De loin en loin est ainsi évoqué le phénomène de désintermédiation, lequel caractériserait désormais le comportement des détenteurs de capitaux. Désintermédiation ? Le mot est, à notre sens, plutôt mal choisi… Tout au contraire, c’est à une multi-intermédiation que nous assistons aujourd’hui. Quelles sont les causes de cette dispersion croissante ? Comment se traduit-elle ? Et, surtout, quelles peuvent en être les conséquences ? Analysons d’abord brièvement les origines de ce comportement. Nous vivons depuis quelques années deux révolutions majeures, qui d’ailleurs s’enchevêtrent et se nourrissent l’une l’autre. Une révolution technologique d’abord, qui apporte (et impose) l’immédiateté, une profondeur illimitée d’accès aux données, la construction en réseaux, la profusion de comparateurs, le low cost… Rien là que de très banal.

La deuxième révolution, simultanée, concerne quant à elle les comportements personnels et sociaux : aspiration à l’autonomie, individualisme,  recherche de sens, besoin de «comprendre», scepticisme, infidélité, zapping, remise en cause des schémas de conseil au profit d’un communautarisme incontrôlé. Les banques retail, jusqu’alors détentrices d’une part de marché majeure dans la délivrance du conseil (près de 65% selon Bain) souffrent d’autant plus de cette situation qu’elles suscitent souvent un climat de défiance dans un contexte de banalisation de leur offre patrimoniale, qui aboutit fréquemment à contester la réalité de leur valeur ajoutée.

Cette conjonction se produit, en outre, dans une période de taux bas, qui, en rognant sérieusement les performances des produits patrimoniaux les plus largement répandus, indispose et agace l’épargnant, le pousse à chercher «autre chose», et rend à court terme l’adoption de solutions alternatives moins optiquement pénalisante…

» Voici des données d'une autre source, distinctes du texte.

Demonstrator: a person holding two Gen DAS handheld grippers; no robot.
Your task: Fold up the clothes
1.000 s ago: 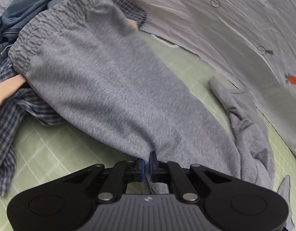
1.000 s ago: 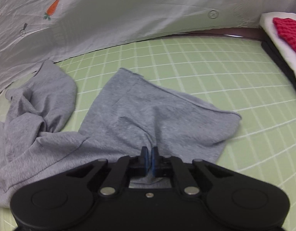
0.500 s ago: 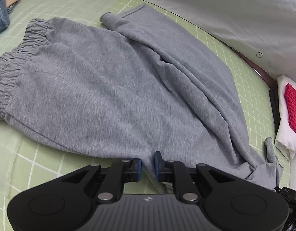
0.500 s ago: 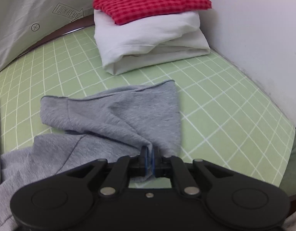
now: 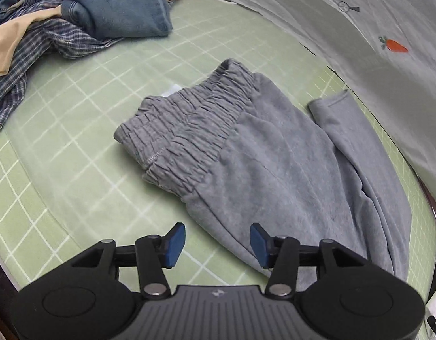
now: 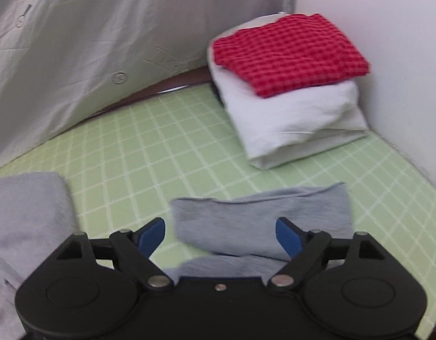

Dès lors, chacun «fait son mix»... Tantôt un contrat plus ou moins original en assurance vie, tantôt son allocation d’actifs, tantôt sa sélection d’ETF ou de fonds, tantôt ses options de private equity, tantôt encore ses placements de trésorerie en crowdfunding, ou les formules alternatives que l’on a jugées séduisantes : placements en Ehpad, en forêts, en hôtellerie, en vignobles, en œuvres d’art. Pour ne rien dire du conseil juridique ou notarial, glané au hasard des recherches sur les sites spécialisés d’Internet. Bref, au total, un patrimoine éparpillé façon puzzle…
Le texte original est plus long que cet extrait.